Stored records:

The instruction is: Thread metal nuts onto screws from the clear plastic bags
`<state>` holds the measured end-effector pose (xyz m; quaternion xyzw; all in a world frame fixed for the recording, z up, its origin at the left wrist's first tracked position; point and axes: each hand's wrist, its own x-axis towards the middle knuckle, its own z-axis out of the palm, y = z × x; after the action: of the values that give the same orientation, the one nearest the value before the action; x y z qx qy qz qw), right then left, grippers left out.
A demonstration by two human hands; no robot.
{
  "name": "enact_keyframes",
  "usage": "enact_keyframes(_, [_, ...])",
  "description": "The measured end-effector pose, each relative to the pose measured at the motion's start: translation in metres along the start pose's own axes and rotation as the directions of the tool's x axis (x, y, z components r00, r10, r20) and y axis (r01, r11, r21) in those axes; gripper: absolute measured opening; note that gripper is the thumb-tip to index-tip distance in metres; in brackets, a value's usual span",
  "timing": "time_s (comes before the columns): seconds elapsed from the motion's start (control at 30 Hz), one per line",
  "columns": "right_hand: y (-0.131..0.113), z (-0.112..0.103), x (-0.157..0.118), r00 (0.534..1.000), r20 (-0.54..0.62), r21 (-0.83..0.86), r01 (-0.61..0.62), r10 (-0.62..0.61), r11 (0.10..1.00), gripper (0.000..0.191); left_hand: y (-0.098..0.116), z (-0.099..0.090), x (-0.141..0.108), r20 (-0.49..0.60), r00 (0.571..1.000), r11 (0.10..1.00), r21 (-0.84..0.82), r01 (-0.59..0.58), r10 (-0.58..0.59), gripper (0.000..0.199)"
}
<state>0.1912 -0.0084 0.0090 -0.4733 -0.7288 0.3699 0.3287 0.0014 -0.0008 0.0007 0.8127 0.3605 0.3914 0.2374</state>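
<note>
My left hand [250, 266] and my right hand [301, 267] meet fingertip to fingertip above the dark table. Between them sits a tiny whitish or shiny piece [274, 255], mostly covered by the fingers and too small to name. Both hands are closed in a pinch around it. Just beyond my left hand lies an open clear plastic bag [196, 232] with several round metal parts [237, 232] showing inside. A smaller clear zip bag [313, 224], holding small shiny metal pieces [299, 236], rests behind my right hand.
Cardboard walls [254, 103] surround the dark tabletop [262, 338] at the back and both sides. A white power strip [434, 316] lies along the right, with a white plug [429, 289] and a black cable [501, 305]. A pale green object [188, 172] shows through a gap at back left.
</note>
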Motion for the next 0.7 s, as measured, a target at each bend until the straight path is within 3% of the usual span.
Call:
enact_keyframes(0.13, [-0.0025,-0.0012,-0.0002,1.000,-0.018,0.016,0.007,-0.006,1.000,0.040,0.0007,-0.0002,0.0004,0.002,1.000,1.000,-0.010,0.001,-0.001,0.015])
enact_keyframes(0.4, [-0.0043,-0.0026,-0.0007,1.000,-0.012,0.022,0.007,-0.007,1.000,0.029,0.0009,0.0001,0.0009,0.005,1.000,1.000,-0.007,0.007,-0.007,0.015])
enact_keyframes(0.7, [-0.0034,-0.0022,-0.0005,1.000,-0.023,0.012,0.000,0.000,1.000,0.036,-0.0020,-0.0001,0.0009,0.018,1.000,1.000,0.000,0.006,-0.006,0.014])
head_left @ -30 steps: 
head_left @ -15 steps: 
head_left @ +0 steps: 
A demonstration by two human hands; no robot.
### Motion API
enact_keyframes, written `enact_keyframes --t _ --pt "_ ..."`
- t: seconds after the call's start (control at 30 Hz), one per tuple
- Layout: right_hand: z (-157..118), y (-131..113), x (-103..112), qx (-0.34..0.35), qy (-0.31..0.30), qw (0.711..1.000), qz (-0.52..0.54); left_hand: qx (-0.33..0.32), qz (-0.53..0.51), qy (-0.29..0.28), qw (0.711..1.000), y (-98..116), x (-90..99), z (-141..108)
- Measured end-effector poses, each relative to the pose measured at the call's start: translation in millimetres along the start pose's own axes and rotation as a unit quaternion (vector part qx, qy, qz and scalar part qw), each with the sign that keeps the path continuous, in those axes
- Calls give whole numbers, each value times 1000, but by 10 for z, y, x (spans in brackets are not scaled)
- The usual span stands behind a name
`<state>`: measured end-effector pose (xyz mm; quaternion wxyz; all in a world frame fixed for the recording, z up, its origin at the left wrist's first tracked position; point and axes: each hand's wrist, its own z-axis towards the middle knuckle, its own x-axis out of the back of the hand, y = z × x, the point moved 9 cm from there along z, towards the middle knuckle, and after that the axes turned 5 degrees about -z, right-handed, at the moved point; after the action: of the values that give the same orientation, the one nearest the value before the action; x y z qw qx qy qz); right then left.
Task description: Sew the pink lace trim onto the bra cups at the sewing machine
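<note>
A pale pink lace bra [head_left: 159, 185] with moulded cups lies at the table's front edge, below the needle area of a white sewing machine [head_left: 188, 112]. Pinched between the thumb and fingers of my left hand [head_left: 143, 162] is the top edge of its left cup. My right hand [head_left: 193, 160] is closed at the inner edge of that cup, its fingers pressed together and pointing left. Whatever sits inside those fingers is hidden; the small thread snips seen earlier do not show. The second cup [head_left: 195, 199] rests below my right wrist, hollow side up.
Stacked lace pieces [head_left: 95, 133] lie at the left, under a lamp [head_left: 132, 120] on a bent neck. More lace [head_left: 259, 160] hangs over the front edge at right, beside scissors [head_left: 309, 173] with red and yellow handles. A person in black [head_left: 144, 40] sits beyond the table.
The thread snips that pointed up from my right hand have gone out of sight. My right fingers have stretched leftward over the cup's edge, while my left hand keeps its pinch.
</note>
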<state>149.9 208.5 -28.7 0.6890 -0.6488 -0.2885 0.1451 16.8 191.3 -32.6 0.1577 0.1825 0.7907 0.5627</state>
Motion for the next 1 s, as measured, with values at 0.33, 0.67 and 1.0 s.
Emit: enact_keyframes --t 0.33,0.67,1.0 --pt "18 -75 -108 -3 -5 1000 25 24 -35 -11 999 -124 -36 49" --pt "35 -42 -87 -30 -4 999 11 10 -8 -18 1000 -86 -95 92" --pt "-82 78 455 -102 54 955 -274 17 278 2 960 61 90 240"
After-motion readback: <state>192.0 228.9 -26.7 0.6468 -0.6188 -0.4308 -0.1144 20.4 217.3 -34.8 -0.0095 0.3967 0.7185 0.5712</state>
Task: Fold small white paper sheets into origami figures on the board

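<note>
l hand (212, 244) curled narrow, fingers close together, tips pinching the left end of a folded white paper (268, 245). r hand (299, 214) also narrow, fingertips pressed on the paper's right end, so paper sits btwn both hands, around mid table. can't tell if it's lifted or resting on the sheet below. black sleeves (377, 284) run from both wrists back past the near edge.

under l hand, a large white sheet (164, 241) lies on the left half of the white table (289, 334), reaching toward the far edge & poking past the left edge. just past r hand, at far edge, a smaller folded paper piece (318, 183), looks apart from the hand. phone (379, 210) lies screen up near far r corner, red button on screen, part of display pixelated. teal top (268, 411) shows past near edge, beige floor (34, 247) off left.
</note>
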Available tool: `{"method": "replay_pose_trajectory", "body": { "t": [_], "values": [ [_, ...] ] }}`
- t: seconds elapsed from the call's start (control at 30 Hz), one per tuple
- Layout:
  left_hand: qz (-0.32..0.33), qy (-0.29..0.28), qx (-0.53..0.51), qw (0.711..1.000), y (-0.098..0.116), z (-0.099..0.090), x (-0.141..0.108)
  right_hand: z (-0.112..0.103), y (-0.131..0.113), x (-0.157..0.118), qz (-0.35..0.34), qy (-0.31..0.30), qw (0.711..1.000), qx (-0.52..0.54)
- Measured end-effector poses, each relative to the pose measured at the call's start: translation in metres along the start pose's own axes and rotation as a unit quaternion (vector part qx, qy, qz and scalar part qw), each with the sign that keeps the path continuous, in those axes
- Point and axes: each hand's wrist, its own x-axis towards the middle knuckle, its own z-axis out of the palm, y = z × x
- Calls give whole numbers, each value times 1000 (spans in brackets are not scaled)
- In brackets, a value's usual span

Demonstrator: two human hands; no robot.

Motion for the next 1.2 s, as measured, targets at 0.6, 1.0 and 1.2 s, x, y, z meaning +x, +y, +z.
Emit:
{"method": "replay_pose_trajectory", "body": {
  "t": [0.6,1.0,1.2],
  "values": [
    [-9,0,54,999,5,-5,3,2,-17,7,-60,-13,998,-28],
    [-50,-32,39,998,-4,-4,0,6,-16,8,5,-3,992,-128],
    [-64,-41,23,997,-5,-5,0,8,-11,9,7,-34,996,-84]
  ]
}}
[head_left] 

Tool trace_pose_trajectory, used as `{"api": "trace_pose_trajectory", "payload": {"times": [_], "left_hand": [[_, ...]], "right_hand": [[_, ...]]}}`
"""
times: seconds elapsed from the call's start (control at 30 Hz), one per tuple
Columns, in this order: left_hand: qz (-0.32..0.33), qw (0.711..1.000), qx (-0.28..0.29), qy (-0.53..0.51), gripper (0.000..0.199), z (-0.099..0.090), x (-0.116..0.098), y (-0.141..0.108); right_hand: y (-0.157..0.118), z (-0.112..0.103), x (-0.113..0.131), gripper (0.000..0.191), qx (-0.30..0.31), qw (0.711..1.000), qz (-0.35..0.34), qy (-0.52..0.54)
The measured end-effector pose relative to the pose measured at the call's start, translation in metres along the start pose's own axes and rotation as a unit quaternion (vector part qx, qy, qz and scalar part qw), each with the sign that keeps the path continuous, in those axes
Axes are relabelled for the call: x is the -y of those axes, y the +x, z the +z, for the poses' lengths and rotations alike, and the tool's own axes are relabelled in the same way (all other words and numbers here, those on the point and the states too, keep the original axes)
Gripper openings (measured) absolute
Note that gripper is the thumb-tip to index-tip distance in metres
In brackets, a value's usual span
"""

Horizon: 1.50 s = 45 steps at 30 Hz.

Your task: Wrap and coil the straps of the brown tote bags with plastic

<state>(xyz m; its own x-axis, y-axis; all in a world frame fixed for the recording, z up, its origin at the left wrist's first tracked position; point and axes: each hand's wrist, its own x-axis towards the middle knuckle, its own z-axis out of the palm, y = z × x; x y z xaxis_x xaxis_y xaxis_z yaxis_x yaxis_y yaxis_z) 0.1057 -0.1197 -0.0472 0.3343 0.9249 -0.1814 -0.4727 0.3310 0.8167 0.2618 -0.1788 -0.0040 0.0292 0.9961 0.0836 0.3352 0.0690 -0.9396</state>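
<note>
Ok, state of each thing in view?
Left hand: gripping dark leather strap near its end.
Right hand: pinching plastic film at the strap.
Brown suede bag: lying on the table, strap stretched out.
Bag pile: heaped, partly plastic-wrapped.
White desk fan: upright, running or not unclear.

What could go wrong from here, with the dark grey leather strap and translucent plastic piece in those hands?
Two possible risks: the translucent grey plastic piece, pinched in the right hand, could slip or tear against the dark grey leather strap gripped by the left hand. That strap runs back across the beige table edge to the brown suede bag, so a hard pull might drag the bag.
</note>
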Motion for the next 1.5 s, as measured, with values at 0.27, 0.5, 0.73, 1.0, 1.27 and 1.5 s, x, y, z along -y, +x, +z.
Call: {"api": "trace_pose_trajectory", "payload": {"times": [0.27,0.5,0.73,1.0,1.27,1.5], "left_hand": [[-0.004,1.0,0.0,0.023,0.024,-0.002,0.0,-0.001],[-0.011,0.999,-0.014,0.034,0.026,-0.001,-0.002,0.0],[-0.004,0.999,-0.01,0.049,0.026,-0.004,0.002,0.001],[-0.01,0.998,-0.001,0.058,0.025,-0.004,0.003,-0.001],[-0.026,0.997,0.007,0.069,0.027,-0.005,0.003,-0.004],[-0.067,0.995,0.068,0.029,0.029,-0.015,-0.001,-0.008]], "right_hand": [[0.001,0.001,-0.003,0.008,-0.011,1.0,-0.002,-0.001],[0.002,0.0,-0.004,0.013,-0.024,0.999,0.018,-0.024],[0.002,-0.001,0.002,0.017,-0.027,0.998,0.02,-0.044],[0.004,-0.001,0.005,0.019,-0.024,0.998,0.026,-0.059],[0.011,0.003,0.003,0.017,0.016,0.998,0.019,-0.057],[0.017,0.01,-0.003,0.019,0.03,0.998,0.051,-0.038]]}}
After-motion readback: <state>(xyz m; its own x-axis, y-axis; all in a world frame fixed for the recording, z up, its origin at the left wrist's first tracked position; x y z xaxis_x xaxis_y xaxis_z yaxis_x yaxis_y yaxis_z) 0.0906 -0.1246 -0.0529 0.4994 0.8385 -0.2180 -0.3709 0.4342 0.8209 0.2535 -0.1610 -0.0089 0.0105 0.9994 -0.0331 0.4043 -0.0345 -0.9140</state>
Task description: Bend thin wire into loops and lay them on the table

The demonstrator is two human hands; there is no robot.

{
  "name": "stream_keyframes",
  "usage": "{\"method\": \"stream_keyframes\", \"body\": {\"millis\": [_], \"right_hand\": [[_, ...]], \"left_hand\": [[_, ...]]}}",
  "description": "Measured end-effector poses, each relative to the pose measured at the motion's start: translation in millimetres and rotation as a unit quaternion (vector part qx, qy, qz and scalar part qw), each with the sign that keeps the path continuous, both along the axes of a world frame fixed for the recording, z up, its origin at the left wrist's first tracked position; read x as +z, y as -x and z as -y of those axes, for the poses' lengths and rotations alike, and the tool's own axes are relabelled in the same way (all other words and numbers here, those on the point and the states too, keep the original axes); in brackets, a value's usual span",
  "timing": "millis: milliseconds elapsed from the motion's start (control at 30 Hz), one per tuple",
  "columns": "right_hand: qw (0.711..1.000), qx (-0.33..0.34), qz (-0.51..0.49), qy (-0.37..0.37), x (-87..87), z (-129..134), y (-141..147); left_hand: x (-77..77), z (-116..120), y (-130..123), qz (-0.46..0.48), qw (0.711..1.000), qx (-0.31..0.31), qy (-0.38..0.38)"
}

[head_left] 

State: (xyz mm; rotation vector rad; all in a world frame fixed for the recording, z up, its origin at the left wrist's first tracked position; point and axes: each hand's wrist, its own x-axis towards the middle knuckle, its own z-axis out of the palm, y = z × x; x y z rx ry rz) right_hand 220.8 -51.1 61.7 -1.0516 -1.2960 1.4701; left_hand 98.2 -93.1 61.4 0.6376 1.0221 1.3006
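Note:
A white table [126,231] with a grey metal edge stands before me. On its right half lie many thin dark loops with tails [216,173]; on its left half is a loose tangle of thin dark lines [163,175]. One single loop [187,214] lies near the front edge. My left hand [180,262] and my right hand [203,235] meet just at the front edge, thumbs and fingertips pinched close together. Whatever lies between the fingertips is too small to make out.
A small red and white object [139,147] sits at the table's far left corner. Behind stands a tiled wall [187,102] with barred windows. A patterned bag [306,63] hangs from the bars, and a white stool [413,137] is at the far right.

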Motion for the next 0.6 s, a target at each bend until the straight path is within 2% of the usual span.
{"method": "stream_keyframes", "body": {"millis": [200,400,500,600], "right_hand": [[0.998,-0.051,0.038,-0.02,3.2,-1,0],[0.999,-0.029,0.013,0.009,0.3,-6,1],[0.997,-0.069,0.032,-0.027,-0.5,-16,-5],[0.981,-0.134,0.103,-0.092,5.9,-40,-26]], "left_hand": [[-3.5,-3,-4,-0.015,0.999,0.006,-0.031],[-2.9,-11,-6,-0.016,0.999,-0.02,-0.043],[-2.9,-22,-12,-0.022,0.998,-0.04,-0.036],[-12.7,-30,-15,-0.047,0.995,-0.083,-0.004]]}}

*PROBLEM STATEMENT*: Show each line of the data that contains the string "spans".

*PROBLEM SOLUTION*:
- Calls give whole numbers, each value times 1000, but by 10 for z, y, x (spans in brackets are not scaled)
- Calls give whole numbers, each value times 1000 (spans in brackets are not scaled)

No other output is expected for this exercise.